Nothing is inflammable, p.6
Nothing Is Inflammable, page 6
I was able to move freely once again and as I picked myself up was horrified to find that the Protohuman was gone, its chains hanging limply from the wall like stripped DNA strands. I spun around, utterly disorientated, trying to hard-focus on the room as it blurred and re-blurred before me. I steadied myself on the worktop, tried to control my breathing.
Recalling my hallucinations, I ran my fingers across my face and was relieved to find that my eyes, nose, mouth were all intact. But if I had imagined it then where was the Protohuman?

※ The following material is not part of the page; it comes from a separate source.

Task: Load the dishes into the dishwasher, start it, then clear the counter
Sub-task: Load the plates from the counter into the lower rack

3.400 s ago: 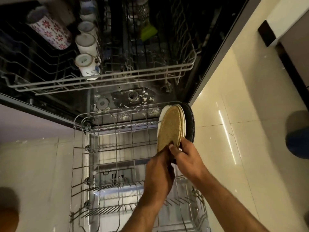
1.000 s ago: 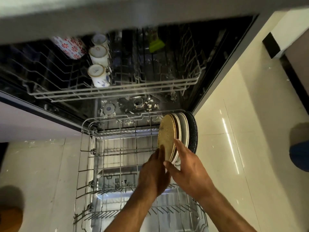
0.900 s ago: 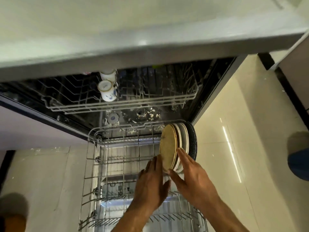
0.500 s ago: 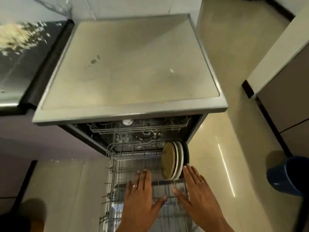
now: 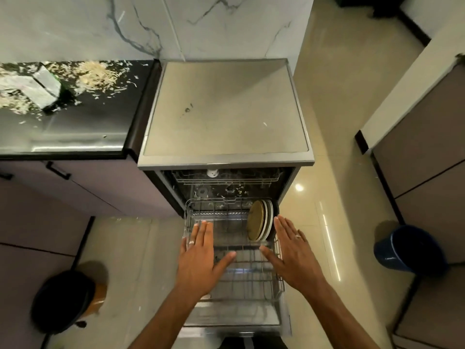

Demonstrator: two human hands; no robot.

By my foot was the syringe, the plastic chamber crushed and splintered and a small trickle of its contents pooled beside it.

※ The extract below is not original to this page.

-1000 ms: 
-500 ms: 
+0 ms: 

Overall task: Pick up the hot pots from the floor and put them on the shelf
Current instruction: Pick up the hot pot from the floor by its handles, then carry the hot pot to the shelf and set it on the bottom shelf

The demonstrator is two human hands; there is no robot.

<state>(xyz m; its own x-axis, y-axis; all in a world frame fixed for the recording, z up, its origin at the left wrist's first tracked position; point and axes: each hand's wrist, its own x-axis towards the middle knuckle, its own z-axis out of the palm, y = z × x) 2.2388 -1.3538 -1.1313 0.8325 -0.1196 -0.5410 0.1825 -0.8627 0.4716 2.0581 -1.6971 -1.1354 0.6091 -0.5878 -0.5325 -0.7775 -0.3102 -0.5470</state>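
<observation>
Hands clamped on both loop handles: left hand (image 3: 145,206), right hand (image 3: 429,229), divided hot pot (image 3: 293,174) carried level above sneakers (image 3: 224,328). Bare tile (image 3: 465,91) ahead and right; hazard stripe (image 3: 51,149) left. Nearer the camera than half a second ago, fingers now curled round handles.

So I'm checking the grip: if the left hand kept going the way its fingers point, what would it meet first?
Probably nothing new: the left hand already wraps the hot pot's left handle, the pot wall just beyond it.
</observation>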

I tried desperately to remember what I had done then noticed the chemical formula scrubbed on the chalkboard.
The newspaper.
The messages.
The radio.
My work.
I rushed out in the corridor, praying to see my creature lying on the ground or propped up against a wall, praying that it had not abandoned me.
Room to room.
And nothing.
Then a bang, the thump of metal. I stopped where I was, in the doorway of the storage cupboard I had earlier recovered the radio from and peered down the corridor.
THUD.
Coming from the door.
Someone was banging on the door.
I remained utterly still, noticing movement beyond the tiny, bleary window and my heart jack hammering in my chest.
THUD.
I started forwards, hesitated.
Jakobsen I thought to myself. Jakobsen intercepted my messages and has now betrayed me. Drugged me and stole the Protohuman and now returned to finish me off.
“Leave me!” I shouted as the thuds became louder, harder, faster.

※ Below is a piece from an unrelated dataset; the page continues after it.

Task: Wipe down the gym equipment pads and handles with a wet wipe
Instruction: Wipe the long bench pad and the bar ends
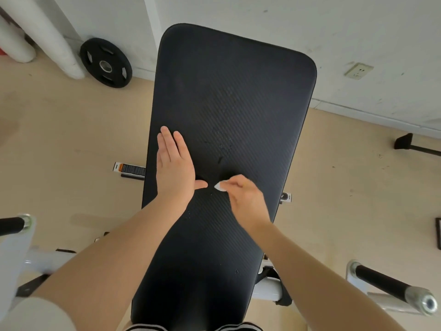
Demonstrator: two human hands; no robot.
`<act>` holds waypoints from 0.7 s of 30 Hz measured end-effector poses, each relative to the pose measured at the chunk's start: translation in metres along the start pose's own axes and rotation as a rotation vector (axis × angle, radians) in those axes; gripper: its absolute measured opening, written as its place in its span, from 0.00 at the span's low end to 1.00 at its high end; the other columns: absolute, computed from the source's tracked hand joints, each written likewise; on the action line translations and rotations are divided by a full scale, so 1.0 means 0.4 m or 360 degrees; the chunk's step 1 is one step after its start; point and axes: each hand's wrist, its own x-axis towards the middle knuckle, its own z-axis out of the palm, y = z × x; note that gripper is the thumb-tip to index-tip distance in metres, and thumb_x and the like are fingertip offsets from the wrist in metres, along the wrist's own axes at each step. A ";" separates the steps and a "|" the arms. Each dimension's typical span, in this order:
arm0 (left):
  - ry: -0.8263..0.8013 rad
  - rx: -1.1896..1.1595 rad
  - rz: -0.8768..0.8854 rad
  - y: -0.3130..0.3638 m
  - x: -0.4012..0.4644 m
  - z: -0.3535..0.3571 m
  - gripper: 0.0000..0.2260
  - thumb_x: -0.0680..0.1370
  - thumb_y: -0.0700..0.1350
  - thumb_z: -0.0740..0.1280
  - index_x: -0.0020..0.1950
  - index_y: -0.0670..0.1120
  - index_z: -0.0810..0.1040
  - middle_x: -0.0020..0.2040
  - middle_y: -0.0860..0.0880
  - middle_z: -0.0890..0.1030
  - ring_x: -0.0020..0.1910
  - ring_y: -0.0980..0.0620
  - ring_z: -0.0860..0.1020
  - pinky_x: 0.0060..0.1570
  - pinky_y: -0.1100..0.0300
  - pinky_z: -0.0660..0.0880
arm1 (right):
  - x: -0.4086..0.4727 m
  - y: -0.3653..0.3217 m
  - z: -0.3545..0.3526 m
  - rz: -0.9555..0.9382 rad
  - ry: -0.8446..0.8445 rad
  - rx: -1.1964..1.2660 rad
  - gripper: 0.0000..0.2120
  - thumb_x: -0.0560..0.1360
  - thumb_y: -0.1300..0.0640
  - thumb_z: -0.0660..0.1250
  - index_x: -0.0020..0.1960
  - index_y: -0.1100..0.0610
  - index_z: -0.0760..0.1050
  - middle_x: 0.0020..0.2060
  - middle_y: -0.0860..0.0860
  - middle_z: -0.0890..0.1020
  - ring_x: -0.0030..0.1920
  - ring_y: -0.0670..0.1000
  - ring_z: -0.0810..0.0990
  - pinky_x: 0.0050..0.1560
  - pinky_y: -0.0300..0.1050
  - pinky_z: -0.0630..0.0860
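A long black bench pad point(229, 96) with a ribbed texture runs away from me down the middle of the head view. My left hand point(174, 168) lies flat on its left half, fingers straight and pointing away, thumb out to the right. Just right of that thumb, my right hand point(241, 199) pinches a small white wet wipe point(218, 186) against the pad; only a corner of the wipe shows past the fingers. Small damp specks dot the pad around and beyond the hands.
A black weight plate point(106, 63) leans on the wall at the back left beside white pipes point(45, 32). Black handles with metal ends stick out at the near right point(391, 285) and near left point(14, 223). The white bench frame point(267, 289) shows under the pad.
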 end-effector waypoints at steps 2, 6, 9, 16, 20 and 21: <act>-0.0039 -0.0062 0.0047 -0.017 -0.001 -0.005 0.57 0.65 0.61 0.72 0.74 0.37 0.36 0.74 0.36 0.37 0.74 0.38 0.40 0.72 0.50 0.46 | 0.037 -0.023 -0.039 -0.0022 0.0396 0.0152 0.12 0.75 0.66 0.62 0.53 0.56 0.81 0.48 0.45 0.76 0.49 0.41 0.74 0.55 0.32 0.69; -0.0191 -0.0117 0.0245 -0.078 -0.001 -0.030 0.55 0.66 0.59 0.73 0.75 0.41 0.36 0.75 0.40 0.34 0.74 0.42 0.37 0.72 0.52 0.44 | 0.175 -0.075 -0.133 0.0093 0.0709 -0.0039 0.12 0.78 0.63 0.59 0.56 0.58 0.79 0.51 0.50 0.77 0.47 0.45 0.73 0.46 0.29 0.64; -0.0280 0.0043 0.0426 -0.135 0.004 -0.058 0.51 0.70 0.53 0.72 0.75 0.42 0.36 0.75 0.42 0.33 0.75 0.44 0.38 0.72 0.53 0.44 | 0.216 -0.084 -0.105 0.0078 0.0612 -0.0157 0.13 0.79 0.62 0.58 0.60 0.59 0.76 0.57 0.52 0.76 0.53 0.51 0.74 0.51 0.36 0.68; -0.0093 0.0285 0.0567 -0.178 0.012 -0.052 0.43 0.73 0.43 0.70 0.76 0.44 0.42 0.76 0.43 0.38 0.76 0.45 0.44 0.72 0.53 0.43 | 0.046 -0.051 0.055 -0.0251 0.0192 -0.0360 0.16 0.72 0.69 0.67 0.58 0.59 0.78 0.51 0.56 0.80 0.46 0.59 0.79 0.47 0.53 0.80; -0.0022 0.0250 0.0564 -0.180 0.011 -0.036 0.43 0.73 0.41 0.70 0.76 0.44 0.42 0.76 0.42 0.39 0.76 0.45 0.44 0.72 0.53 0.45 | 0.035 -0.069 0.043 -0.0209 0.0019 -0.0187 0.14 0.75 0.68 0.63 0.57 0.56 0.79 0.52 0.53 0.79 0.51 0.54 0.78 0.54 0.50 0.77; -0.0020 0.0258 0.0571 -0.181 0.011 -0.034 0.44 0.73 0.41 0.70 0.76 0.44 0.41 0.76 0.42 0.38 0.76 0.45 0.43 0.72 0.53 0.45 | 0.056 -0.077 0.018 -0.0247 0.0161 -0.0109 0.13 0.74 0.67 0.63 0.53 0.56 0.81 0.49 0.52 0.80 0.48 0.52 0.79 0.53 0.47 0.77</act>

I quickly looked around for a weapon but before I could find anything I heard the door’s locking mechanisms undoing themselves just as the Protohuman had undone its shackles. I grabbed the first substantial implement I could find, a small claw hammer of the type I used to break up Judas’ meat, and tried to conceal myself in the cupboard. As I closed my door, those who came for me opened theirs.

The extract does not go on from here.